HOW TO COMPLETE THIS TASK: Repeat the listing that follows character for character, omitting images.

DATASET EXCERPT:
+--
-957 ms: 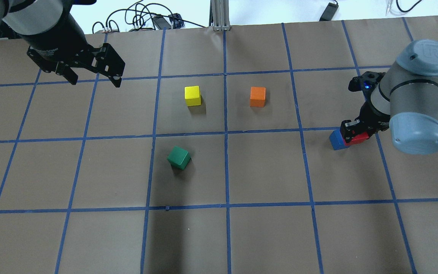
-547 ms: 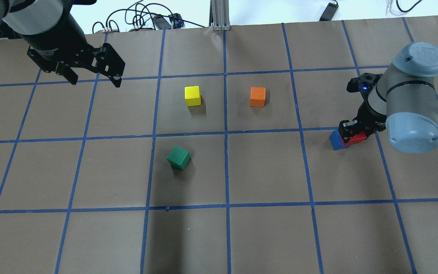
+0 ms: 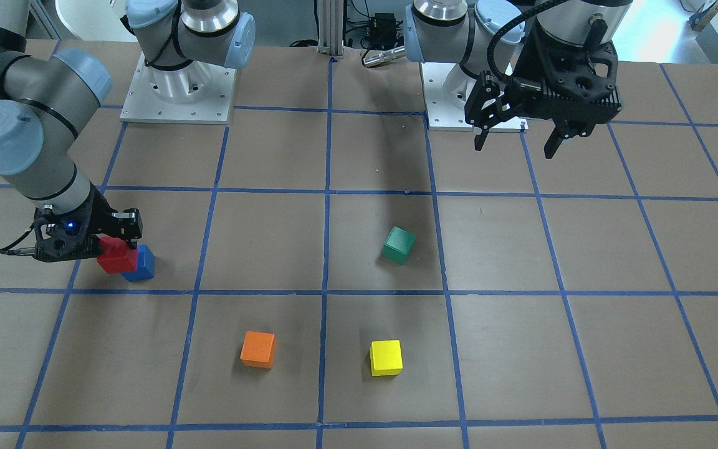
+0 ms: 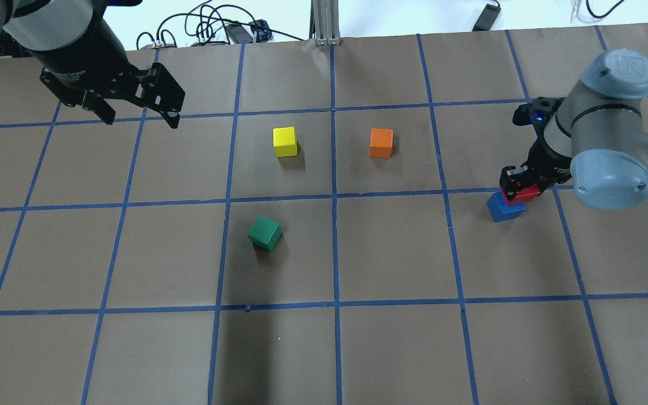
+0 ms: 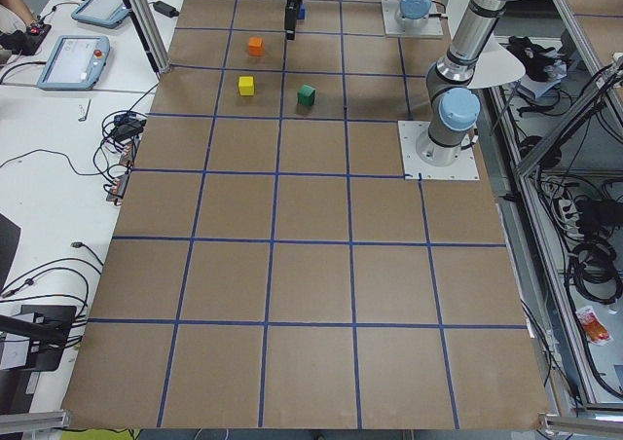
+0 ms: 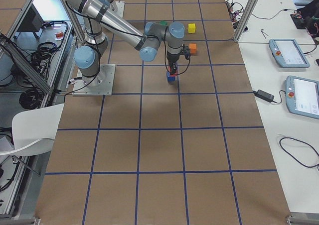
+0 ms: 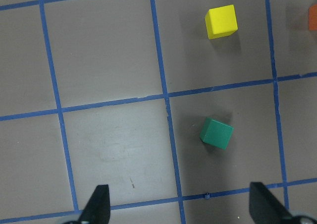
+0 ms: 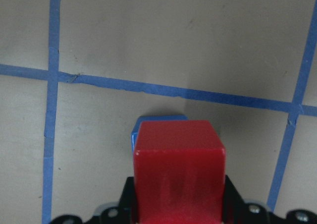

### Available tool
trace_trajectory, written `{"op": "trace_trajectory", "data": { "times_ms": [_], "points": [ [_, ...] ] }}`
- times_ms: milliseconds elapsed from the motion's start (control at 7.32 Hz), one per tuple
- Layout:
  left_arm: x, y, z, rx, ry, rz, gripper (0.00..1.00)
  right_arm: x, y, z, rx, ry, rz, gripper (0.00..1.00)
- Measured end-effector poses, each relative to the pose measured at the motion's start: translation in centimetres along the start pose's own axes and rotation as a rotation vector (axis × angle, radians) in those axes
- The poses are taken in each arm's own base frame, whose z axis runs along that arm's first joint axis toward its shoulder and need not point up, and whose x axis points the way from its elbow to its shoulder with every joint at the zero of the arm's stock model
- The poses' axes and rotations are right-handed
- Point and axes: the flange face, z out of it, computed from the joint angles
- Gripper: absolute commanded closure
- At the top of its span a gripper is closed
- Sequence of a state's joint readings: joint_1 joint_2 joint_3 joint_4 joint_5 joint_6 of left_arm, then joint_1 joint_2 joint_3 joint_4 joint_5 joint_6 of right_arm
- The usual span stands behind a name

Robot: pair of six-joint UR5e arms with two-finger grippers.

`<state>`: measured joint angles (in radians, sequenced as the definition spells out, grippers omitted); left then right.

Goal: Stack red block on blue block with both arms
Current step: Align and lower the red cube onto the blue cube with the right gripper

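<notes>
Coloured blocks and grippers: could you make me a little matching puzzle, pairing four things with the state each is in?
Things:
1. red block
2. blue block
3. green block
4. left gripper

States:
A. open, empty
B. clamped in the right gripper
C. alone, turned askew to the grid lines
D. partly hidden beneath the red block

Pairs: 1-B, 2-D, 3-C, 4-A
</notes>
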<state>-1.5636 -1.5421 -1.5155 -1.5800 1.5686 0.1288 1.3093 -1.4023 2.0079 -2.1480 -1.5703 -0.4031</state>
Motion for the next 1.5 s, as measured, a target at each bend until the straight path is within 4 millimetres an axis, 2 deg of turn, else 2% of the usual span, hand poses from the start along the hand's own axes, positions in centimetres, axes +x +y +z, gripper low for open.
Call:
{"op": "trace_trajectory", "data": {
  "times_ms": [957,1094,1230,1504],
  "points": [
    [0.00,0.02,0.01,0.000,-0.001,0.000,0.00,-0.24,0.02,0.73,-0.023,-0.029,0.001,1.00],
    [-0.01,0.01,-0.01,0.000,-0.001,0.000,0.00,-0.25,0.08,0.80,-0.026,-0.029,0.001,0.88],
    [-0.01,0.01,-0.01,0.000,-0.001,0.000,0.00,-0.26,0.11,0.85,-0.028,-0.029,0.001,0.62],
    [-0.01,0.01,-0.02,0.000,-0.001,0.000,0.00,-0.25,0.11,0.86,-0.027,-0.028,0.000,0.23]
  ]
}}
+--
TASK OUTPUT:
-957 ms: 
-547 ms: 
+0 ms: 
+0 ms: 
+0 ms: 
+0 ms: 
+0 ms: 
+0 ms: 

### Available tool
trace_trajectory, written `{"op": "trace_trajectory", "data": { "times_ms": [_], "points": [ [_, ...] ] }}`
- times_ms: milliseconds elapsed from the motion's start (control at 7.32 Hz), one per tuple
- Layout:
  left_arm: x, y, z, rx, ry, rz, gripper (0.00..1.00)
  right_arm: x, y, z, rx, ry, rz, gripper (0.00..1.00)
- Measured end-effector poses, each relative to the pose measured at the motion's start: translation in centimetres along the start pose's own axes and rotation as a rotation vector (axis × angle, radians) in those axes
- The poses are taken in each arm's own base frame, whose z axis runs along that arm's first joint axis toward its shoulder and need not point up, and whose x axis points the way from its elbow to its shoulder with every joint at the zero of the arm's stock model
- The poses' axes and rotations are right-handed
- Point and axes: the flange face, z out of it, computed from the joint angles
- Gripper: absolute commanded closure
- At the top of its span a gripper is closed
- Sequence of a state's joint readings: joint_1 joint_2 joint_3 joint_4 joint_5 joint_6 of left_arm, then joint_1 joint_2 joint_3 joint_4 joint_5 joint_6 of right_arm
- The usual span stands behind a name

Robot: pair of six-joint UR5e arms with two-finger grippers.

`<state>`: measured joint angles (in radians, sequenced as the definition spells out, grippers omitted); left then right.

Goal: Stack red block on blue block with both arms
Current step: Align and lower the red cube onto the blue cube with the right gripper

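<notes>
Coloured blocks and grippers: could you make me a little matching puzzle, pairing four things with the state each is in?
Things:
1. red block
2. blue block
3. green block
4. left gripper

States:
A. open, empty
B. clamped in the right gripper
C. alone, turned askew to the grid lines
D. partly hidden beneath the red block

Pairs: 1-B, 2-D, 3-C, 4-A
</notes>
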<state>-1.5636 -1.5421 -1.5155 -1.5800 1.5686 0.1288 1.3093 -1.4023 2.0079 -2.1480 -1.5703 -0.4031</state>
Motion for the next 1.5 s, as measured, a target at each bend until the straight path is within 4 millimetres an axis, 2 deg of turn, else 2% of the usual span, hand poses from the start along the hand's own axes, positions in centimetres, axes +x +y +z, gripper low for open.
Call:
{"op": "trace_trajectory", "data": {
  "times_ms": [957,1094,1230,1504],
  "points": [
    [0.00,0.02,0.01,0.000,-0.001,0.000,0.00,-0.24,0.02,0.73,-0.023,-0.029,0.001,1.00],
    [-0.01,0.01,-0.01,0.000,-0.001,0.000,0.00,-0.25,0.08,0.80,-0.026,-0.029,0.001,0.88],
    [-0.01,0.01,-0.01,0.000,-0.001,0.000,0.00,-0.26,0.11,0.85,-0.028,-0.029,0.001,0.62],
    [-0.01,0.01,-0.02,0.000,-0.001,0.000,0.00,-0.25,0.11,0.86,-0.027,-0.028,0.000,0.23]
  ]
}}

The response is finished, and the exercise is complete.